First, corporations ought to implement policies in the workplace that make clear there is no tolerance for pornography and sexual exploitation. But they also need to take an enlightened view of the employee who has developed a pornography problem that jeopardizes his or her job, and help that person break the habit rather than simply firing him or her. Many corporations and insurance companies now encourage an employee who has developed an alcohol or substance-abuse problem to seek appropriate counseling, on the mutual understanding that the employee has developed an addiction beyond his or her control, and that it will benefit both the company and the employee to be in partnership in breaking that addiction.
Second, the hospitality industry in particular is called upon here to be mindful of its responsibilities to society. Many people first encounter pornography on television in a hotel room. Some hotels already block content on their televisions in the interest of protecting those who do not want their space invaded with pornographic imagery, but others tempt their patrons by advertising access to pornography and providing pay-per-view pornographic films.
POPULAR CULTURE AND CELEBRITIES are called upon to use the bully pulpit conferred by their celebrity status to discourage the glamorization of pornography and the enabling view that “everybody does it.” Just as Hollywood has taken the lead in discouraging tobacco addiction by deglamorizing the depiction of smoking over the years, so could progressively minded entertainers and other industry members use their unprecedented reach into the lives of young people, especially, to back away from the current glamorization of pornography. This appeal has particular urgency in the community of popular music, where videos now routinely feature degrading, quasi-pornographic, and pornographic imagery.
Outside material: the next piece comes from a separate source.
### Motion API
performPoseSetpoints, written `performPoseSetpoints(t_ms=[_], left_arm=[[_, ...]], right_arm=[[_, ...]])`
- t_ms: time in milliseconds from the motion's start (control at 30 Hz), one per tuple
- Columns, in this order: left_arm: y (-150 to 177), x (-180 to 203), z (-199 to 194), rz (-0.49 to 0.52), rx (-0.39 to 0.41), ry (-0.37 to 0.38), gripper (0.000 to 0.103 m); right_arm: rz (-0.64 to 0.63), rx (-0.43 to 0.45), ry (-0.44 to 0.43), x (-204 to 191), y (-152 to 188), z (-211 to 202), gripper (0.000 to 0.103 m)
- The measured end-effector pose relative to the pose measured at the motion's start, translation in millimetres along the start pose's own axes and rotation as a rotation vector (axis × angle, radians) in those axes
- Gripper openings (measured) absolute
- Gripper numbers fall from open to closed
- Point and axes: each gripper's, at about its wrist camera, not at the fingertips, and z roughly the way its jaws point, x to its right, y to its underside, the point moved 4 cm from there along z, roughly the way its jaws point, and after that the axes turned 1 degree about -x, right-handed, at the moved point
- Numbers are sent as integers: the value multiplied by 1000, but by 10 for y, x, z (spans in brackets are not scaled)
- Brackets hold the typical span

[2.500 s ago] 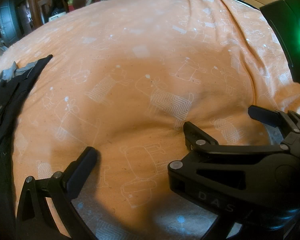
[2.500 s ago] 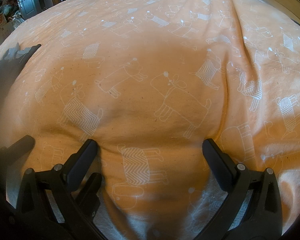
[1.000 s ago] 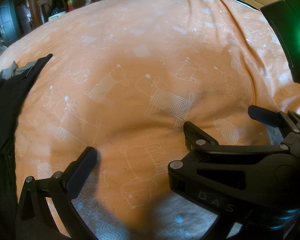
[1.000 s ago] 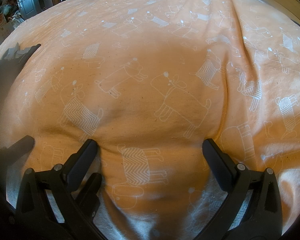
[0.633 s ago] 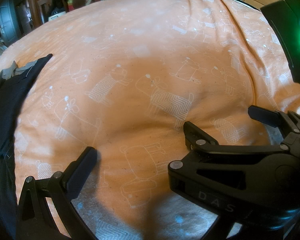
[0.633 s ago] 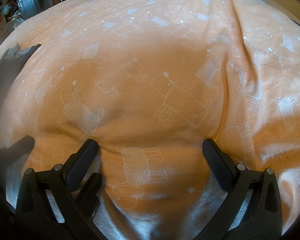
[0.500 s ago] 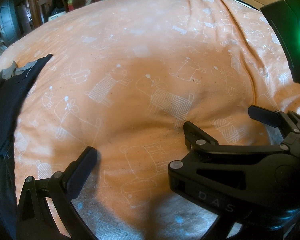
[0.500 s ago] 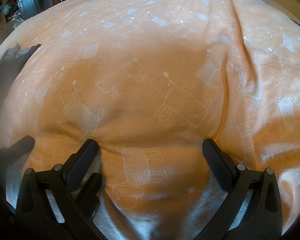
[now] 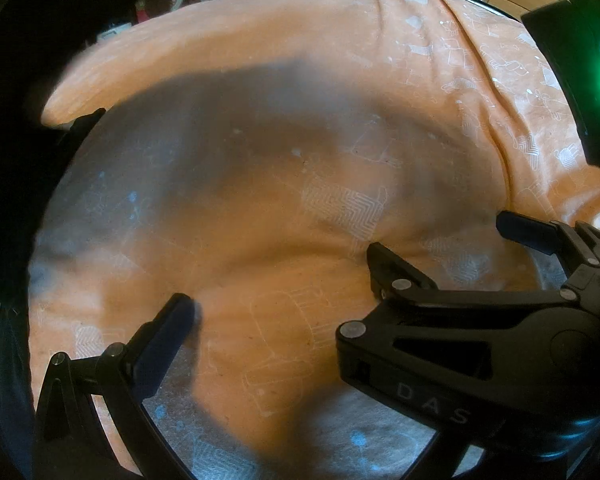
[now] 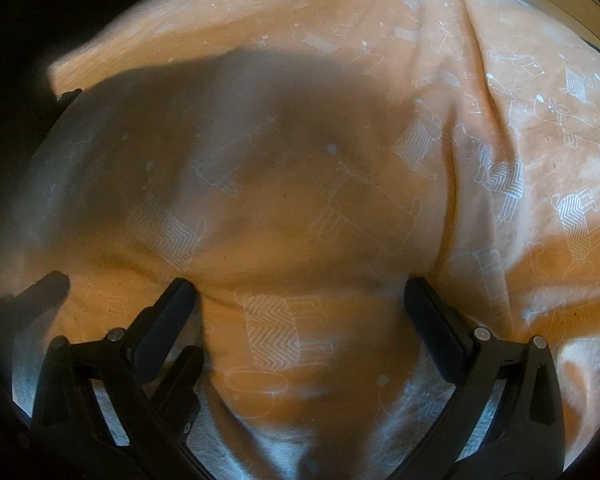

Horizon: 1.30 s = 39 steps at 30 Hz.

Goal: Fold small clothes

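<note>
Bedding: an orange sheet (image 10: 300, 128) printed with white outline dogs fills both views, under a broad soft shadow.
Right claw: the right gripper (image 10: 300, 300) stands spread wide with nothing between its fingers, tips just over the sheet; in the left wrist view it shows at the lower right (image 9: 436, 240).
Left claw: the left gripper (image 10: 118, 292) is likewise released and empty, just beside the right one.
Garment: a dark cloth (image 9: 4, 208) smears along the left edge of the left wrist view, apart from both claws.
Progress: likely at the very start; no fold is visible and nothing is grasped.
Unclear: the cloth is blurred and cut off, so its kind and lie cannot be told.
</note>
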Motion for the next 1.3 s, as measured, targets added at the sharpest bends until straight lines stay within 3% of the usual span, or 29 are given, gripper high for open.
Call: performPoseSetpoints(t_ms=[800,967,1067,1133,1300], left_arm=[[18,-25,-2,-13,-3,13,103],[23,8,-21,15,3,-21,103],[-17,81,-12,53,5,-43,103],[-49,76,-24,60,-35,18,103],[84,40,-496,221,-171,381,103]], right_arm=[[-11,-5,1,-12,-61,-2,103],[-134,-50,-40,-7,-150,-15,103],[-134,-71,-50,56,-176,-69,103],[-113,-74,-91,95,-183,-154,103],[-48,27,-200,195,-272,-686,103]])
In a similar vein, a public service campaign in which celebrities and others influential with young people take issue with today’s “so-what” attitude toward pornography would be especially helpful. Such a campaign could speak out against pornified images of women, against the acceptance of stripper culture, and against the mainstreaming of pornography in juvenile culture.
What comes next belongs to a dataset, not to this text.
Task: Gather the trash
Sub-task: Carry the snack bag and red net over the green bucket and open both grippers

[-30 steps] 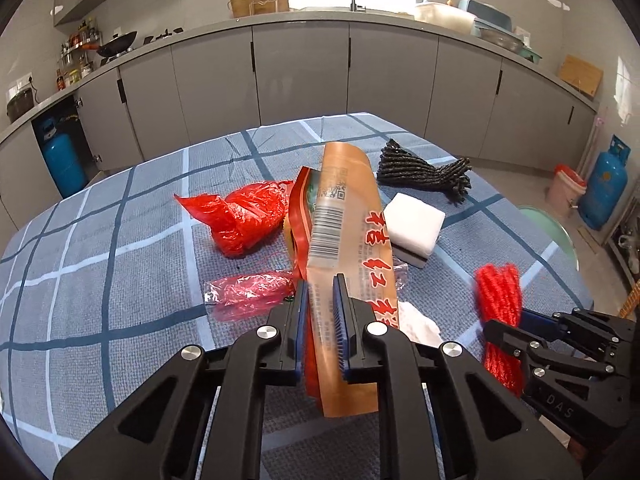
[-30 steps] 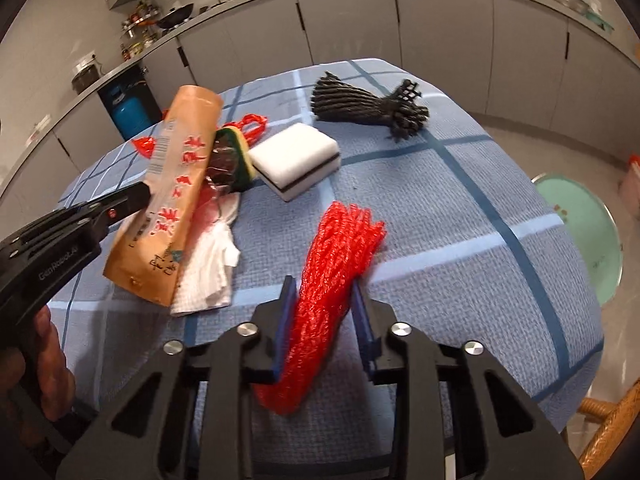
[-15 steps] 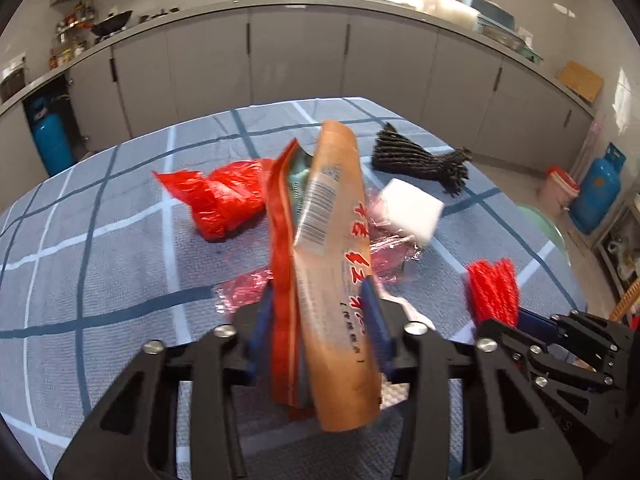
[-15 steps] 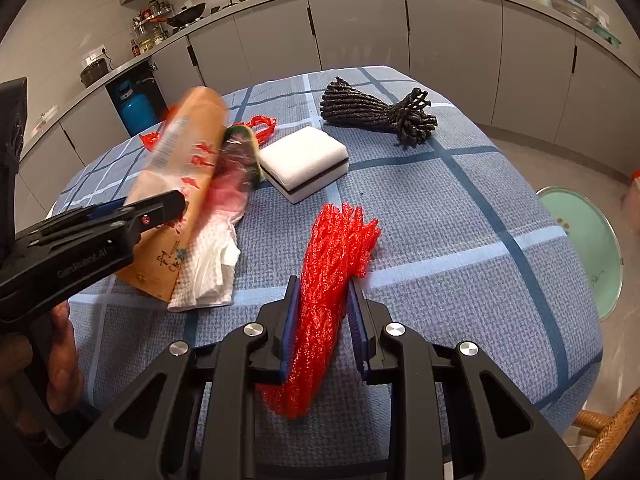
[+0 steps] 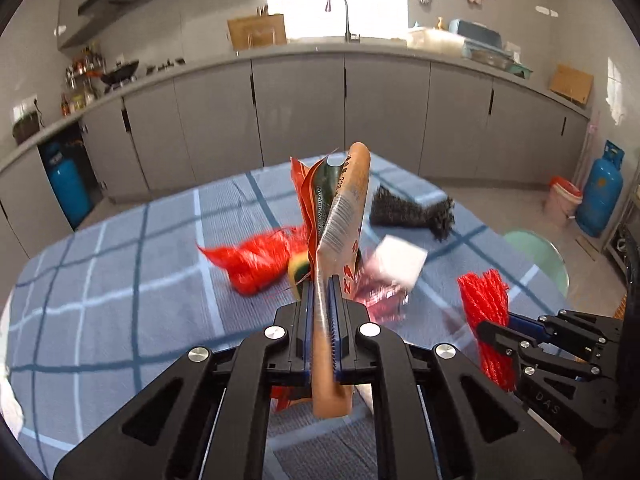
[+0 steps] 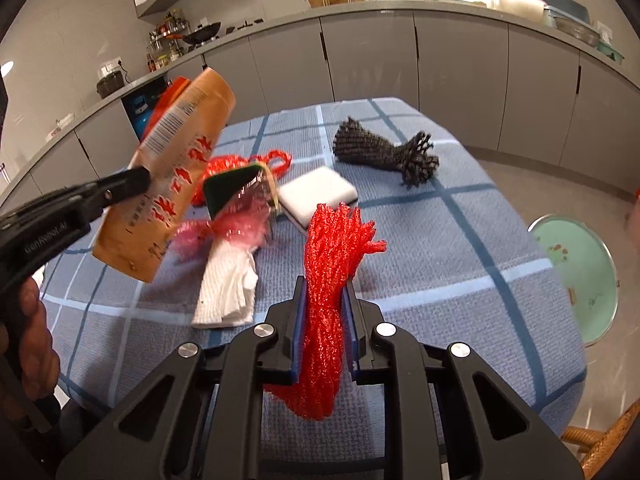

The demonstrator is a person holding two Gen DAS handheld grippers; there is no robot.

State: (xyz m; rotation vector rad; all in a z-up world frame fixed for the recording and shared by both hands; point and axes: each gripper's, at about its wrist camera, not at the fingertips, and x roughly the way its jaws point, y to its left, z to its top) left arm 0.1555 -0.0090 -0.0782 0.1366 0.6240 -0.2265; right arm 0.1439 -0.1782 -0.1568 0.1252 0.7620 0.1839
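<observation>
Left wrist view shows the left claw (image 5: 321,300) clenched on a tan wrapper (image 5: 343,216), held tilted above the checked worktop (image 5: 120,264) with an orange packet (image 5: 305,192) against it. Right wrist view shows the right claw (image 6: 323,300) clamped on a red mesh bundle (image 6: 326,280), its top clear of the cloth. A white sponge (image 6: 320,192), a black mesh bundle (image 6: 380,152) and a white tissue (image 6: 230,292) lie on the worktop.
</observation>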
GOVERNMENT ON VARIOUS LEVELS can play a vigorous role in reducing the costs to society of pornography consumption, and accordingly the signatories offer these recommendations:
First, the government should legislate to make pornography no more legal on standard servers used by ordinary people than it is in the mail. Some suggest that it could be a condition of operating an internet server that service is not offered to sites that propagate obscenity. Others, including some of the signatories to this statement, object to liability rules that would require those who operate servers to police them, preferring instead direct penalties for those who produce or distribute obscene material. As a first step, in the United States, sites targeted for enforcement could be defined as those that make available material deemed obscene even under current First Amendment law: that “appeals to the prurient interest in sex; portrays, in a patently offensive way, sexual conduct specifically defined by applicable state law; and, taken as a whole, does not have serious literary, artistic, political, or scientific value” (Miller v. California).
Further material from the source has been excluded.